In addition, the JOBS Act provides that an “emerging growth company” can use the extended transition period for complying with new or revised accounting standards.

 

We will remain an “emerging growth company” until the earliest to occur of:

 

our reporting $1 billion or more in annual gross revenues;

 

our issuance, in a three-year period, of more than $1 billion in non-convertible debt;

 

the end of the fiscal year in which the market value of our Common Stock held by non-affiliates exceeds $700 million on the last business day of our second fiscal quarter; and

 

December 31, 2026.

  

We cannot predict if investors will find our securities less attractive because we may rely on these exemptions, which could result in a less active trading market for our securities and increased volatility in the price of our securities.

 

Additionally, we are a “smaller reporting company” (and may continue to qualify as such even after we no longer qualify as an emerging growth company) and accordingly may provide less public disclosure than larger public companies, including the inclusion of only two years of audited financial statements and only two years of management’s discussion and analysis of financial condition and results of operations disclosure.
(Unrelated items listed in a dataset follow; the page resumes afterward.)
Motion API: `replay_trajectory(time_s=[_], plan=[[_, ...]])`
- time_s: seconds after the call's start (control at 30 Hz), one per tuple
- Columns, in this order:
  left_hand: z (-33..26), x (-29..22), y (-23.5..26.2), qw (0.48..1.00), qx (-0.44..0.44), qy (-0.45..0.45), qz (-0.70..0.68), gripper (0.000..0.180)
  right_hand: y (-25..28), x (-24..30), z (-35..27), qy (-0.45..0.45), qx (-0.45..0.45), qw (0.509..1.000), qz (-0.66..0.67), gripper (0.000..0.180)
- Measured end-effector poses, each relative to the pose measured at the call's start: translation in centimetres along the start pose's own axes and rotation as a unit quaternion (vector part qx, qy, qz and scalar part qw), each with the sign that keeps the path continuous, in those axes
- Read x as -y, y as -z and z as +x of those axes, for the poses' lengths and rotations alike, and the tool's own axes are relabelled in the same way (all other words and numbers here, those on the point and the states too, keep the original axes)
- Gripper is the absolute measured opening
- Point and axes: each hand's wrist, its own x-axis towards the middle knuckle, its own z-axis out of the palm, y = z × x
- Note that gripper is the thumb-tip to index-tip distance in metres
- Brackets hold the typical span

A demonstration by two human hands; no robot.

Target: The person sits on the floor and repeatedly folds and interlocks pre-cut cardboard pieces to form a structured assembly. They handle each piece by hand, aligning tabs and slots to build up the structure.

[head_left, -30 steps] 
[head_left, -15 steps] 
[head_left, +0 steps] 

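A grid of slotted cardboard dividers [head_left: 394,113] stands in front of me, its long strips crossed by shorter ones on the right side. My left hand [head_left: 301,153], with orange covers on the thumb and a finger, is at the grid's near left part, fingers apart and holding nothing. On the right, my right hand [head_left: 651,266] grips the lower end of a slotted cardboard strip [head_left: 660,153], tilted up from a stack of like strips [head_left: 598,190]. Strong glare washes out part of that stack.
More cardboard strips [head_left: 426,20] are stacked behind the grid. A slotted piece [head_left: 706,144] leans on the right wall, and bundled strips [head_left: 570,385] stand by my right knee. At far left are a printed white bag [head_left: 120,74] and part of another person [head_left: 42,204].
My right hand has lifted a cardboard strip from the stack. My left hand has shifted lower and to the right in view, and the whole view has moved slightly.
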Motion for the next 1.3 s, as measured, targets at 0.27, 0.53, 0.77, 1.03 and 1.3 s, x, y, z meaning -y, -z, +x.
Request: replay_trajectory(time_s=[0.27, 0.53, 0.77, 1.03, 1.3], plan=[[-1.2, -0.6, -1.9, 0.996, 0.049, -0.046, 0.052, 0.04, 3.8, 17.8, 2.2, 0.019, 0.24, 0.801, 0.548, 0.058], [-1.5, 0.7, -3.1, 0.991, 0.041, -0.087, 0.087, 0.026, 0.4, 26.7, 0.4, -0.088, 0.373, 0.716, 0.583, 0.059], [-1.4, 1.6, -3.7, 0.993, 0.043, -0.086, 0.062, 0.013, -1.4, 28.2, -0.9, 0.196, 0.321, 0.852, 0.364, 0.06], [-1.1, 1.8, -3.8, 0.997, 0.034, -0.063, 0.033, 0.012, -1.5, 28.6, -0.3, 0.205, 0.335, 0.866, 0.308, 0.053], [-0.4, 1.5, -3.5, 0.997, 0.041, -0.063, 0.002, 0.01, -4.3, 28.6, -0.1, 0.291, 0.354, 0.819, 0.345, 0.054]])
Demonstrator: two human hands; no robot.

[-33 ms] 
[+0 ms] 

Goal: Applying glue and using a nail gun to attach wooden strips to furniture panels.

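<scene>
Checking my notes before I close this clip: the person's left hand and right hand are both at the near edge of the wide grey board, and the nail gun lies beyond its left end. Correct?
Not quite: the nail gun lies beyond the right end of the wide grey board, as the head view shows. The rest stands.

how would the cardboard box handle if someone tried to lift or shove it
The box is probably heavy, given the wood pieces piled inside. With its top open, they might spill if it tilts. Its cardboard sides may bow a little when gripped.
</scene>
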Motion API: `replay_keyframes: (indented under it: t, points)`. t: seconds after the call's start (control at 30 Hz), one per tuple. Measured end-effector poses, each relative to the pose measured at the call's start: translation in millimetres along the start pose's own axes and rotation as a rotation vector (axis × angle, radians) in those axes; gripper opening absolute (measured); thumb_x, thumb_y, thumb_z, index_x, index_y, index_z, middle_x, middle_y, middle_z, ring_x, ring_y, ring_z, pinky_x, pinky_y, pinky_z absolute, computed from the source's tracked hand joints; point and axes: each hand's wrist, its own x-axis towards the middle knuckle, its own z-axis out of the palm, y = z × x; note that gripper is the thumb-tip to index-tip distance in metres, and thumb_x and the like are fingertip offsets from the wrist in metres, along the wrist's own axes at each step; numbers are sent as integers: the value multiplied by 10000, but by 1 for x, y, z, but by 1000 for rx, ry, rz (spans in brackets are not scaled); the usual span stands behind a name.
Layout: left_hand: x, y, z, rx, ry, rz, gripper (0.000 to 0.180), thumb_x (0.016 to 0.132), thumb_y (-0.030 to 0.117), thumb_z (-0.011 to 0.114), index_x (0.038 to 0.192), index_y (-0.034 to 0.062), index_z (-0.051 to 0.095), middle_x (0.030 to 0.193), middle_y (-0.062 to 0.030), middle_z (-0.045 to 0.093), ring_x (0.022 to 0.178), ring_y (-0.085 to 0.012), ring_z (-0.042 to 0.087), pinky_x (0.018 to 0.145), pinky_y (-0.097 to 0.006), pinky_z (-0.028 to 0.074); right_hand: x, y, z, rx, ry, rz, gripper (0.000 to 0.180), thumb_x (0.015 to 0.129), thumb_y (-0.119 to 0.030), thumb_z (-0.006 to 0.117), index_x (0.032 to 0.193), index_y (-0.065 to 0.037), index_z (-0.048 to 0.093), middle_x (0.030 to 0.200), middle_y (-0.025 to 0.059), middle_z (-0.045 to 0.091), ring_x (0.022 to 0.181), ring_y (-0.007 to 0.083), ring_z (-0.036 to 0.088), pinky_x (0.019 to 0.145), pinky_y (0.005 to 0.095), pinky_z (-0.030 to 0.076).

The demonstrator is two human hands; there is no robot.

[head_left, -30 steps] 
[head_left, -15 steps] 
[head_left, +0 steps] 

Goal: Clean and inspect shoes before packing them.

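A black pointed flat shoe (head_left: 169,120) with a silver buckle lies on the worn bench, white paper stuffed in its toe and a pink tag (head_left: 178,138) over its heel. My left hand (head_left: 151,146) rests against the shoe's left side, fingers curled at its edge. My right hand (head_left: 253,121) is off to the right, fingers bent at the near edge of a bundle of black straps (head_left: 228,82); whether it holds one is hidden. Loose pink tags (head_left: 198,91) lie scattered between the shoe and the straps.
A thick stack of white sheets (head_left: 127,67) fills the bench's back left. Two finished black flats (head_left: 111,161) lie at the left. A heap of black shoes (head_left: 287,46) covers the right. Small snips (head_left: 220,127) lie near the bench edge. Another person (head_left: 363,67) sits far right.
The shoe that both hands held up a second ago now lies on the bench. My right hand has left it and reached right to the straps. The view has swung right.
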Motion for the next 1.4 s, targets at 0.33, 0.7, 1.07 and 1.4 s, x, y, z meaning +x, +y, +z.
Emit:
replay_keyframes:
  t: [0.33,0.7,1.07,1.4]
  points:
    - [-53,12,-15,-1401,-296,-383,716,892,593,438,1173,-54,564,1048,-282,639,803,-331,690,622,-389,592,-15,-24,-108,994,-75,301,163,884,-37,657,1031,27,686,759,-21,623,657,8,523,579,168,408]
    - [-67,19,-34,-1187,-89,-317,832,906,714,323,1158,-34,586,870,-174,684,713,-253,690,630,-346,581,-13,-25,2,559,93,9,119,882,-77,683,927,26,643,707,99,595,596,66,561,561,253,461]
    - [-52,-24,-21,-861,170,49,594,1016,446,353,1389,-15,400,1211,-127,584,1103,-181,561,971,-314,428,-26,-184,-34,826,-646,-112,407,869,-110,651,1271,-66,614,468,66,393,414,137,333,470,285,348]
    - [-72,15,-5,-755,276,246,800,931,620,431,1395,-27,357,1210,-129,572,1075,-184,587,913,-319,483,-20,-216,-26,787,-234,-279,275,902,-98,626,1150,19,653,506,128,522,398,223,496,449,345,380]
As a result, the information that we provide to our stockholders may be different than you might receive from other public reporting companies in which you hold equity interests.

 

Corporate Information

 

Our executive offices are located at 2468 Industrial Row, Dr., Troy, Michigan 48084. Our telephone number at our executive offices is (855) 420-0020.

 

Agrify Corporation was incorporated in the state of Nevada on June 6, 2016, originally incorporated as Agrinamics, Inc. (“Agrinamics”). On September 16, 2019, Agrinamics amended its articles of incorporation to reflect a name change to Agrify Corporation.

 

Available Information

 

Our Annual Reports on Form 10-K, Quarterly Reports on Form 10-Q, Current Reports on Form 8-K, and amendments to reports filed pursuant to Sections 13(a) and 15(d) of the Securities Exchange Act of 1934, as amended (the “Exchange Act”), are filed with the SEC. We are subject to the informational requirements of the Exchange Act and file or furnish reports, proxy statements and other information with the SEC. Such reports and other information filed by us with the SEC are available free of charge at https://ir.agrify.com/financials-and-filings/sec-filings when such reports are available on the SEC’s website. The SEC maintains an Internet site that contains reports, proxy and information statements, and other information regarding issuers that file electronically with the SEC at www.sec.gov. We periodically provide other information for investors on our corporate website, www.agrify.com, and our investor relations website, investor.gnln.com. This includes press releases and other information about financial performance, information on corporate governance and details related to our annual meeting of shareholders. The information contained on the websites referenced in this Form 10-K is not incorporated by reference into this filing. Further, our references to website URLs are intended to be inactive textual references only.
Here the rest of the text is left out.